Il faut que les grandes religions et les leaders religieux se rencontrent en premier lieu. Tout commence par la tête. L’Etat doit également jouer son rôle. La laïcité ne veut pas dire « antireligieux ». Il ne faudrait pas qu’on copie ce qui se passe de l’autre côté, notamment en France. Les Français ont une histoire avec la religion, bien différente de celle que le Burkina a avec la religion. Chez nous, la laïcité, c’est la liberté de culte et l’Etat ne doit pas venir financer des religions au détriment d’autres. S’il doit le faire, c’est de façon équitable et équidistante. Il faut aussi éviter les amalgames comme ce que certains ont commencé à faire après les attaques terroristes du 15 janvier 2016 au Burkina. Heureusement, l’Etat a été assez responsable.

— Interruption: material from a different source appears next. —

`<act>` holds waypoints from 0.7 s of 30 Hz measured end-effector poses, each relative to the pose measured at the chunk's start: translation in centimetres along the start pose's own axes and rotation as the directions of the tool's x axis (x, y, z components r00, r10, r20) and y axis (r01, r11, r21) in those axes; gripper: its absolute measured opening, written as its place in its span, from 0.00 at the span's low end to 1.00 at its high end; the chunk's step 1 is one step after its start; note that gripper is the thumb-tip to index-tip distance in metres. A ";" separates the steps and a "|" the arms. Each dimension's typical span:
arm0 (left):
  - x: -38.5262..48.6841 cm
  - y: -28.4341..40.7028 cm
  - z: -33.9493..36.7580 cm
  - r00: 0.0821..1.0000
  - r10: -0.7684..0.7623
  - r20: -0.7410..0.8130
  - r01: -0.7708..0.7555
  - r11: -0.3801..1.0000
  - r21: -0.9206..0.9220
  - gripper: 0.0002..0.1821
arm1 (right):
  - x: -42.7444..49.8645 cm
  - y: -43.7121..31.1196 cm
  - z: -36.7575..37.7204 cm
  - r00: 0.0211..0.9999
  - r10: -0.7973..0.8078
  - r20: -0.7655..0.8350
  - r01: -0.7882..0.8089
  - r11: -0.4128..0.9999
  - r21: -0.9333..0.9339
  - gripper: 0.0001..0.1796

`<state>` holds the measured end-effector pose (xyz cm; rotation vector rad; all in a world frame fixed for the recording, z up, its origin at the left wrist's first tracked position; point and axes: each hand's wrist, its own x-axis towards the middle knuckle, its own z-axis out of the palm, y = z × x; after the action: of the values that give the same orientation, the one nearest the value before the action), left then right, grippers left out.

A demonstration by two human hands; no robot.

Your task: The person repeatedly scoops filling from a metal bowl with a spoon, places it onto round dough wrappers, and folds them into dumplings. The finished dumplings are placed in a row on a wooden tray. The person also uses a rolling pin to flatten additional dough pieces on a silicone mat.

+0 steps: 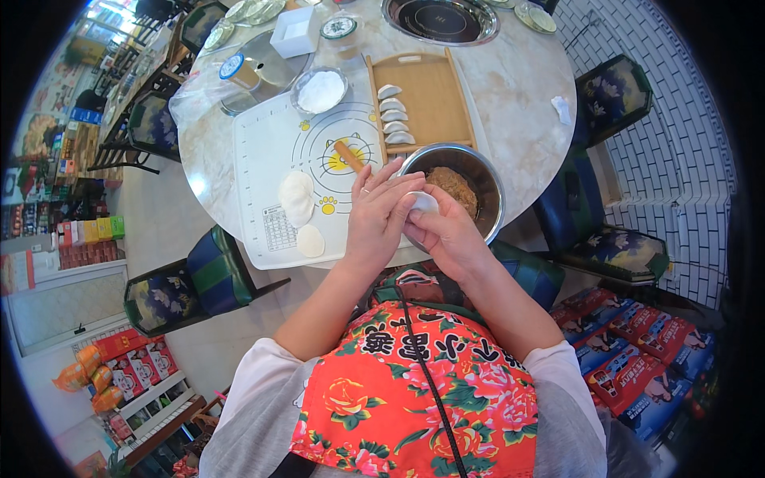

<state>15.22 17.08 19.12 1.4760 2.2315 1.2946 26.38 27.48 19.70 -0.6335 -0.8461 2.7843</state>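
Observation:
My right hand (445, 230) pinches a white dumpling dough piece (424, 203) between thumb and fingers. Against its left side presses my left hand (379, 209), fingers stretched out over the top. Whether filling is inside the dough cannot be seen. Just beyond my hands is a steel bowl (499, 197) with brown minced filling (452, 188), partly covered by my right hand. A wooden rolling pin (348, 156) lies on a printed white kneading mat (263, 161), its near end behind my left fingers. Several round dough wrappers (296, 194) overlap to the left, and a single wrapper (311, 241) lies closer to me.
A wooden tray (433, 89) holds a row of several folded dumplings (394, 115). Left of it stand a bowl of white flour (321, 91), a lidded tub (239, 70) and a white box (295, 31). Chairs (191, 281) surround the round marble-patterned table (526, 113).

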 end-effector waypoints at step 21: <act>-6.4 -9.9 -3.0 0.867 -0.472 -0.157 0.453 0.880 -0.143 0.22 | 25.8 -5.8 -8.7 0.963 -0.185 -0.196 0.003 0.734 -0.679 0.16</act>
<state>10.14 8.81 11.79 0.7311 2.3866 1.3949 7.23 43.57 7.41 -0.9803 -1.7872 2.1709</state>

Pourquoi la religion est-elle source de conflit dans le monde ?

En général, ce qui est présenté comme guerre de religion est maquillé parce que c’est peut-être plus vendable. Les vraies raisons des guerres dites religieuses sont ailleurs.

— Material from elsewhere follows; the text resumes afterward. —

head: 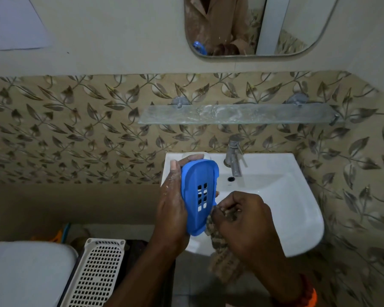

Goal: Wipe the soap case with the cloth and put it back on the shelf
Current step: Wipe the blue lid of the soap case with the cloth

Selon vous, quelle est la place de la religion dans la paix mondiale ?

Elle est très capitale. Avant, c’étaient des idéologies qui alimentaient les conflits. Elles sont désormais remplacées par les religions, en apparence bien sûr. Maintenant, les chefs religieux doivent véhiculer des messages de tolérance aux fidèles. Les gens sont désormais plus encrés dans leur religion ou ethnie. De façon fondamentale, les religions ne sont pas opposées les unes aux autres. Nous devons garder jalousement le « dialogue interreligieux ».

Les terroristes exploitent la religion pour justifier leurs actes barbares. Quelle est votre opinion là-dessus ?

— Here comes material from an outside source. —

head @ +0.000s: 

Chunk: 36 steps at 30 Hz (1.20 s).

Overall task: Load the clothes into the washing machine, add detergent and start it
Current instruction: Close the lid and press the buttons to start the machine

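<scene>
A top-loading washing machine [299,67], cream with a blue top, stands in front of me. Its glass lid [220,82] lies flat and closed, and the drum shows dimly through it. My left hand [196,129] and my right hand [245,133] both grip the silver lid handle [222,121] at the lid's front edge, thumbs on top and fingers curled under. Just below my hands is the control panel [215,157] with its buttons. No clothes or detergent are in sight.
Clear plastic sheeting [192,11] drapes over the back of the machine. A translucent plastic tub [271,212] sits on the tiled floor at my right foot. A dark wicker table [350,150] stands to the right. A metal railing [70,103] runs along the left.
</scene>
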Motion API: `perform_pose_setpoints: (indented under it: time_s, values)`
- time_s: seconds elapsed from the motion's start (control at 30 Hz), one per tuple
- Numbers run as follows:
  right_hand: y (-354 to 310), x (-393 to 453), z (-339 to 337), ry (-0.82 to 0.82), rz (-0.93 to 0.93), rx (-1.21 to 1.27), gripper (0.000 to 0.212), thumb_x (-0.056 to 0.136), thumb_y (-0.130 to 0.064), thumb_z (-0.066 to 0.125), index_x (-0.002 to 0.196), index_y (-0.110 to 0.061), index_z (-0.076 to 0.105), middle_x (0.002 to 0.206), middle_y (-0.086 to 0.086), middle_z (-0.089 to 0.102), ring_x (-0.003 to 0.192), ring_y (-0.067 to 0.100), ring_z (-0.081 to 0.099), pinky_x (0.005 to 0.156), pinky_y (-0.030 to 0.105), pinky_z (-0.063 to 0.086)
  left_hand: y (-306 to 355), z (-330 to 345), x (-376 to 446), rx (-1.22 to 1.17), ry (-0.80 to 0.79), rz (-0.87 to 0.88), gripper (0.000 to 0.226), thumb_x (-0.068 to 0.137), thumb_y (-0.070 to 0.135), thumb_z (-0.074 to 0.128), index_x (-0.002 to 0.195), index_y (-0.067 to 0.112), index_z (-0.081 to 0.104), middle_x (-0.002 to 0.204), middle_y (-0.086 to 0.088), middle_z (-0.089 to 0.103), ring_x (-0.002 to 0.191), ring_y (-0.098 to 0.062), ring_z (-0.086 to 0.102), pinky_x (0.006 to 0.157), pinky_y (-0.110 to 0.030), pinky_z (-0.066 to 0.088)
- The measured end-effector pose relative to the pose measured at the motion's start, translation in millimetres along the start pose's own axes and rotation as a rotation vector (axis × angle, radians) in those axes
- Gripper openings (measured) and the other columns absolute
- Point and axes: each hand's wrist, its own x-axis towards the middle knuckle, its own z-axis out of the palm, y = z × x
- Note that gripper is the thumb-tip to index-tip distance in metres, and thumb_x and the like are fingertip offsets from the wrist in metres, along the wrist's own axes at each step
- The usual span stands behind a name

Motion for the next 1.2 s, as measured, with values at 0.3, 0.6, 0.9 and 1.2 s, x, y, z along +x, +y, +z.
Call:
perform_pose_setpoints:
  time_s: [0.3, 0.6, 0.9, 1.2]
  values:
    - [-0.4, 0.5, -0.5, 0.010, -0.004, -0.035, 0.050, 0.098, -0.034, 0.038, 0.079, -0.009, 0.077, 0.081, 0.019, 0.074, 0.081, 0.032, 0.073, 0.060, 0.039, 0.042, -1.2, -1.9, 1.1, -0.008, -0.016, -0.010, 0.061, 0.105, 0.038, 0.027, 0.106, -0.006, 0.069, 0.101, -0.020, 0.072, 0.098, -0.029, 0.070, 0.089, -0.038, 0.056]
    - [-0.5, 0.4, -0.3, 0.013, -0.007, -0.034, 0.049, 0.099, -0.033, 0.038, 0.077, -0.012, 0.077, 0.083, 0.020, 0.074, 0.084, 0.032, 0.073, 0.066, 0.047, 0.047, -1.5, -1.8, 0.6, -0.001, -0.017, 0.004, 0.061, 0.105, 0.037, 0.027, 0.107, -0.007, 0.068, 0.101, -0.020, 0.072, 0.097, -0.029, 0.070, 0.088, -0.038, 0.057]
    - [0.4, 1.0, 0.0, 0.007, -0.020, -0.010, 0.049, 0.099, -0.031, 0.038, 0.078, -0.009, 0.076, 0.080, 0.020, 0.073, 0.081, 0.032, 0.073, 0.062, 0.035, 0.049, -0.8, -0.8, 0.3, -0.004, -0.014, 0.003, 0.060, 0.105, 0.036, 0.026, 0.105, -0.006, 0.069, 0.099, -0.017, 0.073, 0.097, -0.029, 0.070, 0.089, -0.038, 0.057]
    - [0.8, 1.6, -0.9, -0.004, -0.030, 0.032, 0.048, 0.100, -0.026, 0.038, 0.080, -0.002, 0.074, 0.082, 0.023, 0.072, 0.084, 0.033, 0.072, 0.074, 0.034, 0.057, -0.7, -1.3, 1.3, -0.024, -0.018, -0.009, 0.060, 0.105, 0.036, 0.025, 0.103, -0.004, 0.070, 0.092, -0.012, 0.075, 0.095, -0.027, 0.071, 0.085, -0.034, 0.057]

Dans toutes les religions, il n’y a aucune raison d’ôter la vie d’un individu. Un musulman ne peut pas tuer des gens au nom de sa religion. D’ailleurs, ceux qui paient le plus lourd tribut du terrorisme sont les musulmans. Seul Dieu peut juger le paradis ; ce n’est pas à des hommes de juger les autres. Ceux qui pratiquent ces actes barbares n’ont d’autre nom que terroristes.

Comment avez-vous vécu les attentats du 15 janvier dernier ?

C’était un grand choc et je les condamne sans réserve. Toutes les religions ont condamné. Il nous faut prendre des mesures préventives pour éviter des actes de ce genre. Au niveau des religions, il y aura désormais des contrôles. Personne ne doit désormais rentrer dans une mosquée, une église ou un temple comme il veut. Peut-être qu’on aura besoin du soutien de l’Etat pour avoir du matériel de contrôle approprié. Il faut lutter contre l’ignorance, l’injustice sociale, le chômage, la pauvreté et tout ce qui peut faire le lit du terrorisme. Je prie le Très-Haut de garder notre pays dans la paix et de permettre à ses citoyens et ceux qui vivent chez nous de vivre dans la concorde et l’harmonie.